“This is a perfect opportunity for diversification and renewable energy presents a massive new market,” said Barry Warburton, the CEO of the West of England Aerospace Forum (WEAF) who spoke to Insider.
The defence sector has long been associated with the South West, and its importance to the region is substantial. The Ministry of Defence base in Abbey Wood in North Bristol, for example, is the largest MoD site in the UK employing 7,000 staff.
But Warburton said that the projected decline in the number of Ministry of Defence contracts need not necessarily be a cause for pessimism for the industry.
The coalition government wants 15 per cent of the country’s energy to be generated from sustainable sources by 2020. At the moment renewables contribute just 3 per cent. The sector is expected to expand enormously in the next few years.
“The government is talking about putting 200 turbines in the Severn Estuary alone,” Warburton said.

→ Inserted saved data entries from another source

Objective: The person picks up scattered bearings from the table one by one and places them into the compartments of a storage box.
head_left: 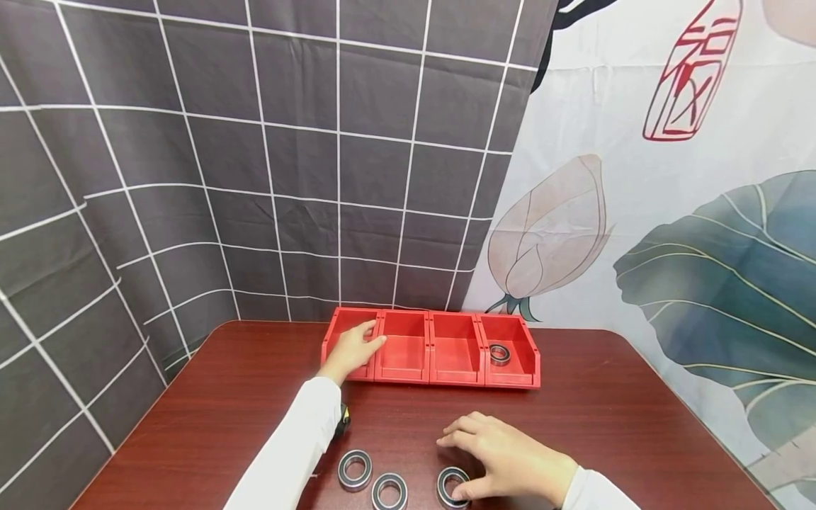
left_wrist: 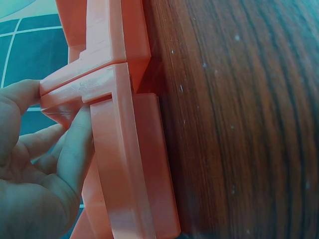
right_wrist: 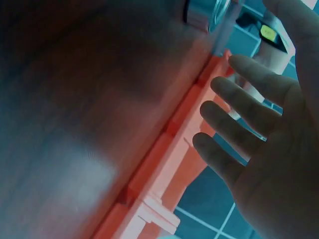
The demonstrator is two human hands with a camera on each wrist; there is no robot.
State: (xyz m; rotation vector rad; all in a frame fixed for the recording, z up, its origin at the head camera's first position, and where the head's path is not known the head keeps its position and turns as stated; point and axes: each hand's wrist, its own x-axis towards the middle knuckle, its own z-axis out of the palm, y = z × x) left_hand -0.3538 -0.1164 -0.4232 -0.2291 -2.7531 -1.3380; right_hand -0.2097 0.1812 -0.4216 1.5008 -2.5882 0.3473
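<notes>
Right bearing (head_left: 442, 486): flat on the worktop (head_left: 255, 425), partly hidden by the right thumb; whether they touch, I cannot tell.
Middle bearing (head_left: 376, 491) and left bearing (head_left: 342, 470): flat, near each other, in easy reach.
Right hand (head_left: 500, 453): fingers loosely spread, gripping nothing; a sure hold probably wants thumb and fingertips on opposite sides of the outer ring, not pressing across the hole.
Left hand (head_left: 353, 348): well apart from the right one, finger and thumb pinching the divider (left_wrist: 99, 82) beside the leftmost compartment; a light, level pinch should steady the row without tipping it.
Row of red bins (head_left: 401, 358): four compartments side by side at the worktop's far side, best held square.
Binned bearing (head_left: 500, 362): inside the rightmost compartment, by its left wall.
</notes>
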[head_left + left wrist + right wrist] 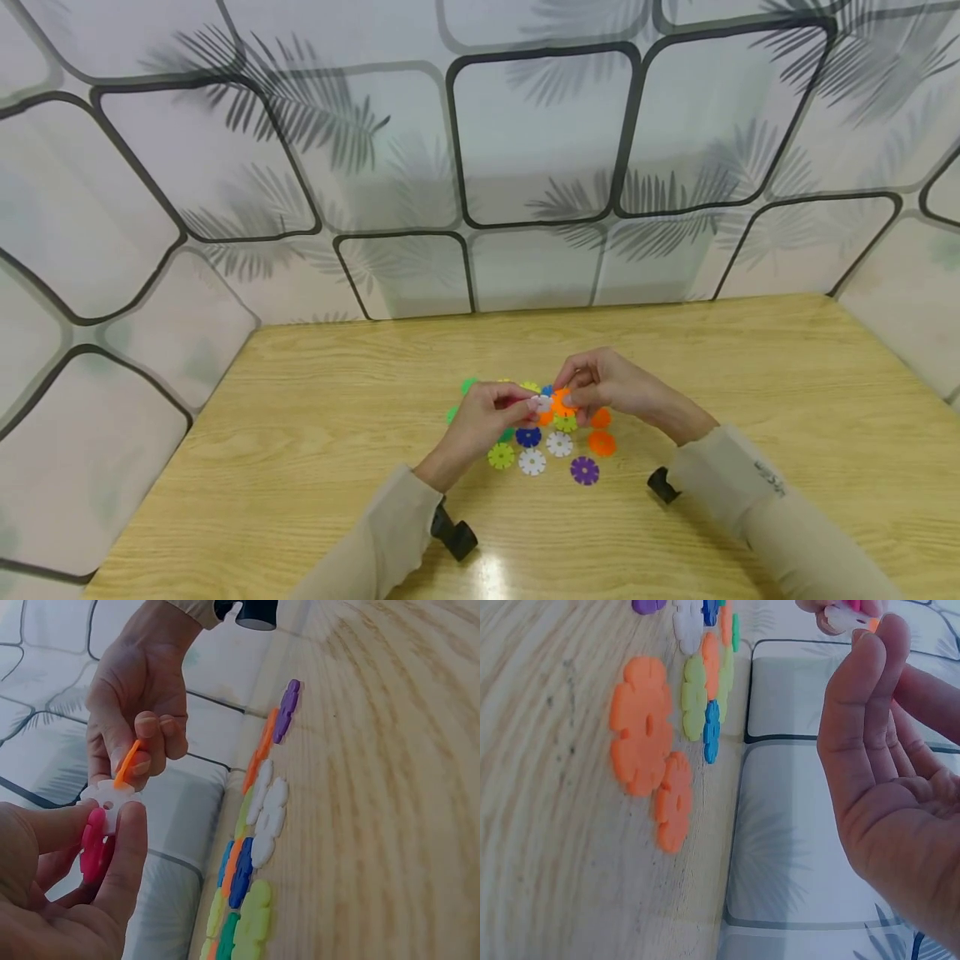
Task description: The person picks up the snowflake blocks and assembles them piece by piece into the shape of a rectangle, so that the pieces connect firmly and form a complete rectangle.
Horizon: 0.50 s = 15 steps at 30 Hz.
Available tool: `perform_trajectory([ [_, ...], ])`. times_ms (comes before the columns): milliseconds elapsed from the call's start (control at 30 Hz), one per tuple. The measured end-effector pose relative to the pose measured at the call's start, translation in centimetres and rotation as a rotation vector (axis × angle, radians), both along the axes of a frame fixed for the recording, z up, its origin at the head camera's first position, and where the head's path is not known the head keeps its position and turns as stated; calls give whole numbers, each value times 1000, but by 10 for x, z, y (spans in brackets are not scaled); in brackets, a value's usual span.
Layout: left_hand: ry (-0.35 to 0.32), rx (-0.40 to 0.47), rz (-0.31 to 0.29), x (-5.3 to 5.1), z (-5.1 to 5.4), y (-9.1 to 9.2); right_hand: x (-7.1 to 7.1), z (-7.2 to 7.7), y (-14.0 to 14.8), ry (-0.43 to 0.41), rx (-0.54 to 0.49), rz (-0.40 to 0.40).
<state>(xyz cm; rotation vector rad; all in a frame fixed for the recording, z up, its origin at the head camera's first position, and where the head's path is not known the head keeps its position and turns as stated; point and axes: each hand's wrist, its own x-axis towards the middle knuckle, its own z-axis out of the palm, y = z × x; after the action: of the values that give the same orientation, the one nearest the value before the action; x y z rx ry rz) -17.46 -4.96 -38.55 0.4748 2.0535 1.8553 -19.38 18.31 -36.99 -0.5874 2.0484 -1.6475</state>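
My left hand pinches a white notched plastic disc between thumb and fingers. A pink notched disc stands crosswise to the white one, seemingly slotted into it. Opposite, my right hand pinches an orange notched disc. In the left wrist view the orange disc's edge meets the white disc at an angle; whether their slots interlock I cannot tell. Both hands are raised above the table. In the right wrist view the fingers hide most of the held orange disc.
Loose notched discs lie on the wooden table beneath the hands, among them a purple disc, a dark blue disc, a yellow-green disc and an orange disc. Patterned cloth rises behind the table.
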Motion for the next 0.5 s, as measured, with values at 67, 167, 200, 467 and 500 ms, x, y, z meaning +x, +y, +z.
perform_trajectory([
  [67,4,6,16,0,-1,1,0,0,0,1,6,-5],
  [167,9,20,40,0,-3,3,0,1,-1,-8,-5,-15],
  [200,12,25,44,1,-3,3,0,1,-1,-12,-10,-20],
  [467,64,-8,115,2,-1,8,0,1,-4,-54,-83,-52],
  [500,78,-16,113,3,-1,9,1,1,-4,-60,-86,-56],
])
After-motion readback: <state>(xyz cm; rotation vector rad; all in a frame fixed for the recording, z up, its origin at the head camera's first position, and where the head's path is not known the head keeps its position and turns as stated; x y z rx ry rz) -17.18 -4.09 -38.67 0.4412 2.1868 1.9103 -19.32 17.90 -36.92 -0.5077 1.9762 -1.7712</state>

He argued that the technologies that defence and aerospace companies specialise in are not dissimilar from the niche technologies required to manufacture wind, solar, and wave systems.
“A turbine blade is not dissimilar to a helicopter blade. It’s electrical and mechanical engineering,” Warburton said.
“What is an aircraft made of? What are components of a vehicle made of? When you think about it the technology in the defence industry is very value added and is very flexible.
“The cuts in defence spending are a wake-up call for those companies that focus solely in defence and want to find other markets. If you’ve got all your eggs in one basket and you drop the basket you are in trouble.”